Google tracks how many domains use each Schema.org vocabulary term and publishes the data monthly. I analyzed the May 2026 snapshot — 5,545 terms across 6 adoption tiers — to understand what structured data the web actually implements versus what schema.org defines.
schema:Person or schema:Product.schema:name or schema:author.Data source: Schema.org GitHub — data/public_stats/google · Snapshot: May 2026
Key Findings
77% of all schema.org terms are used by fewer than 1,000 domains. The vocabulary is vast, but real-world adoption is concentrated in a small fraction of what's defined. Most of schema.org exists in theory only.
82% of all schema.org properties (Predicates) are in the <1K bucket, compared to 50% of types (Itemtypes). Properties are more numerous and far less adopted — most have almost no real-world usage.

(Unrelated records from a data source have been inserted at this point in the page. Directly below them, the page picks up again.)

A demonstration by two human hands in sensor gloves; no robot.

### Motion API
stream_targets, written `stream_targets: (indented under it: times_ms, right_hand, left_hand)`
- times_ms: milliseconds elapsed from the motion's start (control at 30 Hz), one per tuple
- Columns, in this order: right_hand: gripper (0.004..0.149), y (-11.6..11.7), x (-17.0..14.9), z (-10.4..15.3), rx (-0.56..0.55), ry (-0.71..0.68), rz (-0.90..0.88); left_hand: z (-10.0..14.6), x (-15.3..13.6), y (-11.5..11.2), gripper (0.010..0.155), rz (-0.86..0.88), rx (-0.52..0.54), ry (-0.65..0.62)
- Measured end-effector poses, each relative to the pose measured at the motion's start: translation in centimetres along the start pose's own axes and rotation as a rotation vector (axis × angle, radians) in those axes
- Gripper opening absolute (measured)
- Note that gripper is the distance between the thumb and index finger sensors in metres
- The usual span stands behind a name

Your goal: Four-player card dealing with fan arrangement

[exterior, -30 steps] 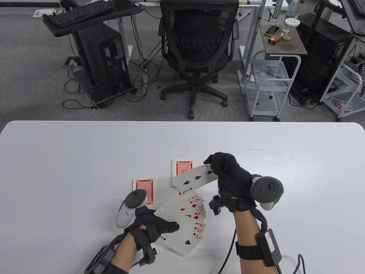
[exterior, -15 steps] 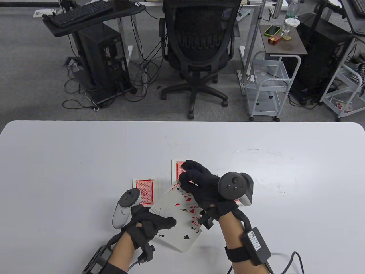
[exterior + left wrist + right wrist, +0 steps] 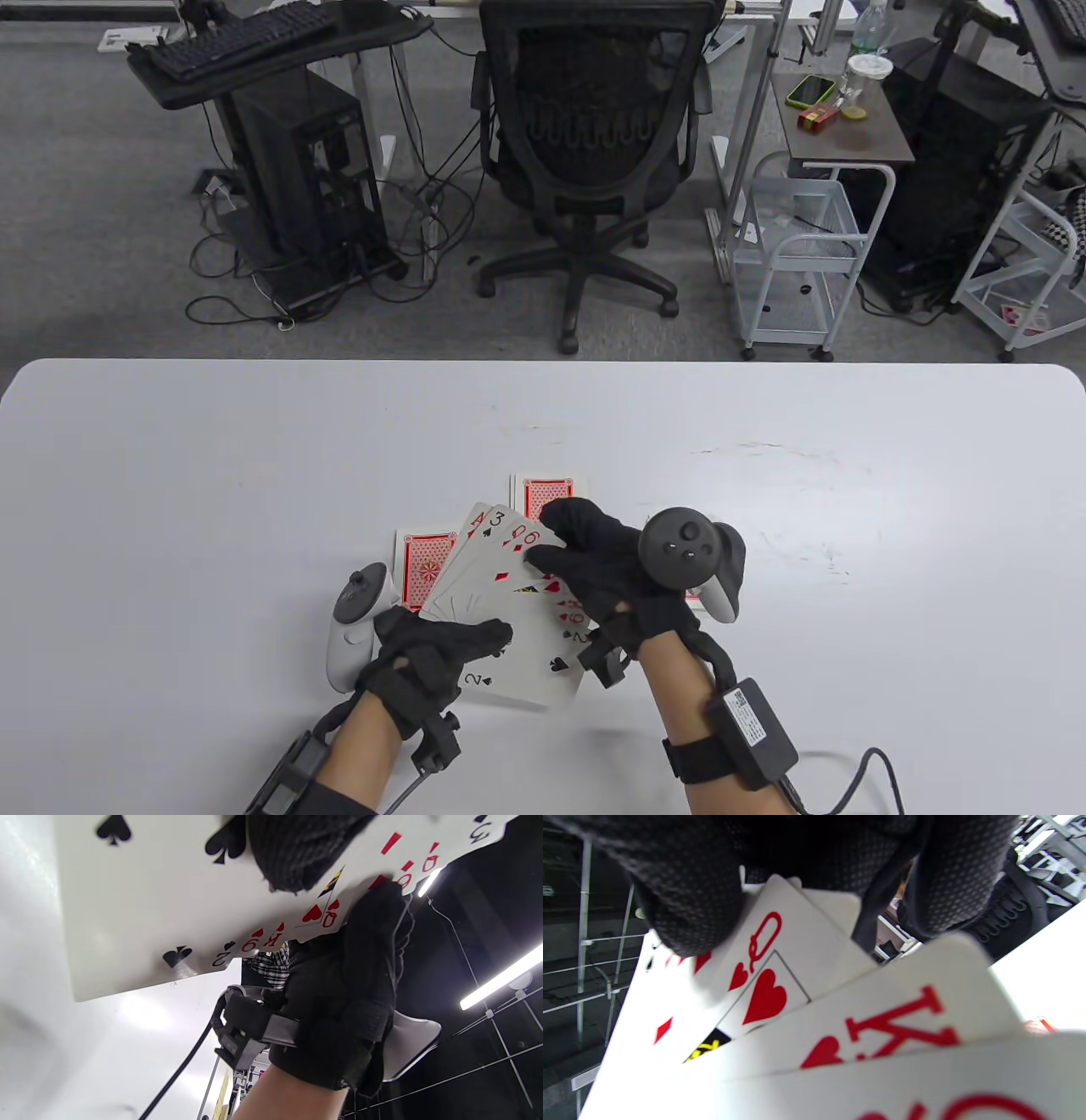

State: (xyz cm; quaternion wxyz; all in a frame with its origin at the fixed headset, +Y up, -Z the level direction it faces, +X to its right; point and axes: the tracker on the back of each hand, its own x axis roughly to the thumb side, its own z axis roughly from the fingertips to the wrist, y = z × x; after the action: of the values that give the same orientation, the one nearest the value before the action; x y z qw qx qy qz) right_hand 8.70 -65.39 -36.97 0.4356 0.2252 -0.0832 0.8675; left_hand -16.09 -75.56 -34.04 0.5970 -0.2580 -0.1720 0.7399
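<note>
My left hand (image 3: 475, 638) grips a fan of face-up cards (image 3: 509, 628) low above the table, thumb on the 2 of spades at the front. The fan runs through red cards up to a 3 of spades at its far end. My right hand (image 3: 550, 545) pinches the fan's upper right edge, near the queen of hearts (image 3: 759, 984) and king of hearts (image 3: 895, 1031). The left wrist view shows the fan (image 3: 148, 912) with my left thumb on it and my right hand (image 3: 352, 997) behind its edge. Red-backed piles lie face down to the left (image 3: 422, 562) and beyond (image 3: 543, 494).
The white table (image 3: 212, 475) stretches wide on both sides and beyond the cards. A sliver of another red-backed card (image 3: 694, 597) shows under my right hand's tracker. An office chair (image 3: 590, 153) and carts stand on the floor beyond the table.
My right hand carried the 3 of spades down from the right and set it into the fan's far end. It now pinches the fan. The fan shifted left and swung upward.
</note>
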Motion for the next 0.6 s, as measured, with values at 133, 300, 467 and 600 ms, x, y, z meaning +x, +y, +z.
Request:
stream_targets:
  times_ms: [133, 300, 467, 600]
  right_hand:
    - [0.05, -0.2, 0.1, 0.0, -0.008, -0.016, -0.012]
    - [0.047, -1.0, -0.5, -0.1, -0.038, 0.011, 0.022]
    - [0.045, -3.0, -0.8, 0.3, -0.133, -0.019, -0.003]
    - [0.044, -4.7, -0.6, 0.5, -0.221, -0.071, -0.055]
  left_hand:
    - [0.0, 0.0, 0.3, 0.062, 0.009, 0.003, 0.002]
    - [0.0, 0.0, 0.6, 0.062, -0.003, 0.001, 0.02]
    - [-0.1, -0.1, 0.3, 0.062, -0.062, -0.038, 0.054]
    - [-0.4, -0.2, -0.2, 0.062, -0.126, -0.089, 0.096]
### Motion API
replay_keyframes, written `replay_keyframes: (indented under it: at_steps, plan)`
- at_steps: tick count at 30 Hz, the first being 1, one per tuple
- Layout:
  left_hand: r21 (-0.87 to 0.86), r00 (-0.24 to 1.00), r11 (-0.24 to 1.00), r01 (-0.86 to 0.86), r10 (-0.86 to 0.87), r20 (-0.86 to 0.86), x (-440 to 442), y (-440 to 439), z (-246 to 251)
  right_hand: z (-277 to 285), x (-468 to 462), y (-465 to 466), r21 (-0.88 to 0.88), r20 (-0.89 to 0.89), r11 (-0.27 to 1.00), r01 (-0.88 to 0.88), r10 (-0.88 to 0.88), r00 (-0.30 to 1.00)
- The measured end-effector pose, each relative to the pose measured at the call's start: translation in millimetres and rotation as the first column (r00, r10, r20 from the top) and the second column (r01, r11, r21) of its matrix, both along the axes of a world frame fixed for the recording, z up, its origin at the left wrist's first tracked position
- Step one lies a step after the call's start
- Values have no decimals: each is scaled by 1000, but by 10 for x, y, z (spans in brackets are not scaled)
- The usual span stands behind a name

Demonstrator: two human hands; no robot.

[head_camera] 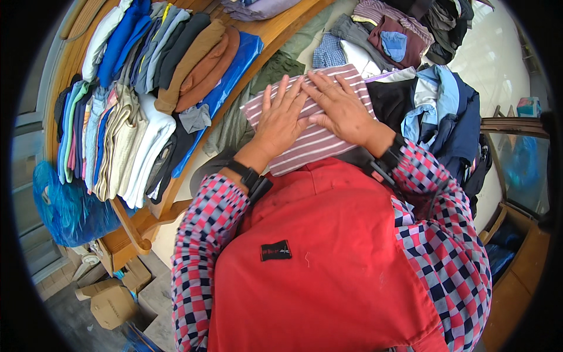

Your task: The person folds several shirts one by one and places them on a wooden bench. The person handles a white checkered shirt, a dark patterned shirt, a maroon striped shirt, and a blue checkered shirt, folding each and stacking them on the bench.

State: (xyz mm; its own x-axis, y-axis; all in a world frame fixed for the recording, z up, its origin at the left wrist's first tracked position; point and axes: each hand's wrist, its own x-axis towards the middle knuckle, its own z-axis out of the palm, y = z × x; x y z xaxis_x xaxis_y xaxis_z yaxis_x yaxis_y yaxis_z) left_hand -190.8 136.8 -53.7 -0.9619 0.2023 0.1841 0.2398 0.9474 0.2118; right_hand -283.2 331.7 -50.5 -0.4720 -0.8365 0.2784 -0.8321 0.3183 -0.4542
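A mauve cloth with white stripes lies folded flat in front of me, just beyond my red apron. My left hand rests palm down on its left part, fingers spread and pointing away from me. On its upper right part lies my right hand, also palm down. The fingertips of both hands come close together near the cloth's far edge. Neither hand grips anything. What supports the cloth is mostly hidden, though grey fabric shows beside it.
Folded garments stand in rows on a wooden bench at left, beside blue plastic. Loose clothes are heaped at the far right, with a navy and light-blue jacket nearer. A cardboard box sits at lower left.
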Motion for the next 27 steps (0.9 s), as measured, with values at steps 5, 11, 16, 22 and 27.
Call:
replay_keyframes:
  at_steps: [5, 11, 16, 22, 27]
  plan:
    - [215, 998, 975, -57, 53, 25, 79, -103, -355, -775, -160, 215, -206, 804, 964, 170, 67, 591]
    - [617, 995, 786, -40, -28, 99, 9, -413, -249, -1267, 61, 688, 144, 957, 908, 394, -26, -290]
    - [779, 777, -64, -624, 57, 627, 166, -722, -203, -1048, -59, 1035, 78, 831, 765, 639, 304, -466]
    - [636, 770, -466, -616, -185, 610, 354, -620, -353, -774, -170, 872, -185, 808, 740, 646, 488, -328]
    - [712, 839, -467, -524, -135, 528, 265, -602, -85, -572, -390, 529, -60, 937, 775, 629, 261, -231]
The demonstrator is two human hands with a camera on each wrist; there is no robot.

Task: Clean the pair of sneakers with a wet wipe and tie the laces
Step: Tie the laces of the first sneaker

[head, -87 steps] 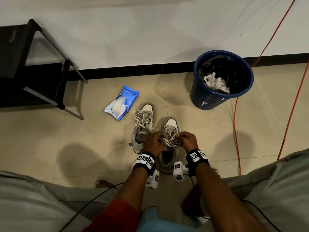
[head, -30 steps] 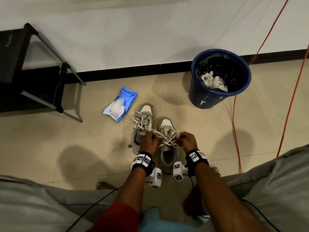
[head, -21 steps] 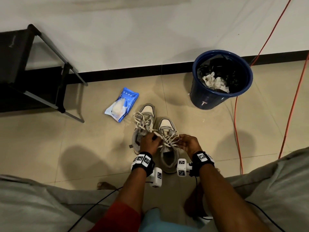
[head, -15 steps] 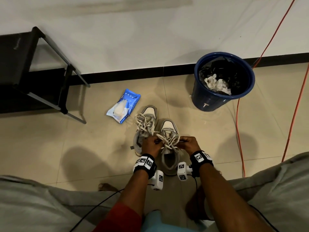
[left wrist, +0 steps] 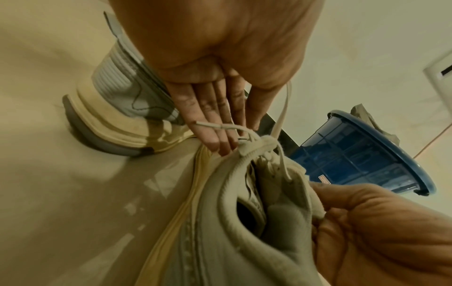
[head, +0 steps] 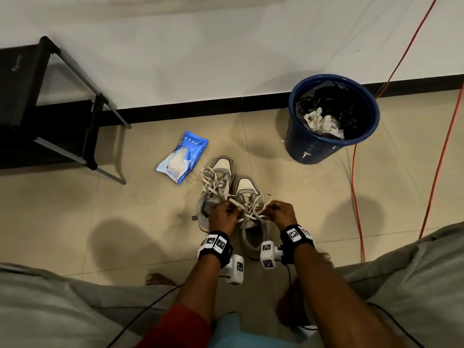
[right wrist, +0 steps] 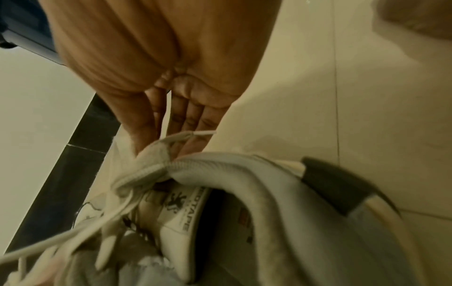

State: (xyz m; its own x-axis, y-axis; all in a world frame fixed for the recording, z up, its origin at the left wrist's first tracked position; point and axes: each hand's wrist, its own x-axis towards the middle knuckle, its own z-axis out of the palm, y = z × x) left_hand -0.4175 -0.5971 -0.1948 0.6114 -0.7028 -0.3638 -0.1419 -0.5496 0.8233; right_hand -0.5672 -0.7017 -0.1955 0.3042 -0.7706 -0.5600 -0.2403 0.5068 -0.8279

Itemtypes have a more balanced adoption curve. While still heavily skewed toward rare, 40% of types are used by 1K or more domains — versus only 18% of predicates. Types lead real-world usage at every tier above the floor.
Only 43 terms out of 5,545 reach the 10M+ tier. The structured data that Google sees consistently across the web. 12 are Itemtypes, 31 are Predicates.
The 12 most common Itemtypes are overwhelmingly infrastructure-oriented types — including WebSite, WebPage, BreadcrumbList, Organization, Person, and ImageObject. Their prevalence likely reflects the fact that many of these Schema types are automatically generated by popular CMS platforms, themes, and SEO plugins.
The 31 mainstream Predicates are equally predictable — name, url, description, image, author, datePublished. These are properties every CMS and site template already emits. Adoption is high because the barrier is near zero.
Adoption Distribution
| Domain Bucket | Count | % of Total | Itemtypes | Predicates |
|---|---|---|---|---|
| < 1K | 4,264 | 77.0% | 485 | 3,779 |
| 1K – 10K | 560 | 10.1% | 236 | 324 |
| 10K – 100K | 420 | 7.6% | 151 | 269 |
| 100K – 1M | 158 | 2.9% | 39 | 119 |
| 1M – 10M | 100 | 1.8% | 35 | 65 |
| 10M+ | 43 | 0.8% | 12 | 31 |
Interpretation
The distribution follows a classic power law: extremely concentrated at the bottom, with a long, thin tail at the top. The vast majority of Schema.org vocabulary remains theoretical in the sense that it exists within the standard but sees little real-world adoption. Moving from one tier to the next represents an order-of-magnitude increase in domain reach, while each successive tier contains dramatically fewer terms.
Class Comparison
958 Itemtypes (types like schema:Product) vs. 4,587 Predicates (properties like schema:author). The adoption patterns are notably different.
Interpretation
Itemtypes have significantly stronger mid-tier adoption. 24.6% of types land in the 1K–10K bucket vs. only 7.1% of predicates.
Predicates are 4.8× more numerous than types yet overwhelmingly rare. Schema.org defines properties for nearly every conceivable attribute, but most never get implemented. The vocabulary outpaced real-world need.
At the 10M+ tier, predicates (31) outnumber types (12) nearly 3:1. This makes sense structurally — a single type declaration like WebSite triggers multiple property declarations (name, url, description, publisher) simultaneously.
Itemtype Adoption
Focusing on Itemtypes only (not properties). Within each tier, exact ranking is unknown — Google publishes bucket ranges, not precise counts. Types are listed alphabetically within their tier.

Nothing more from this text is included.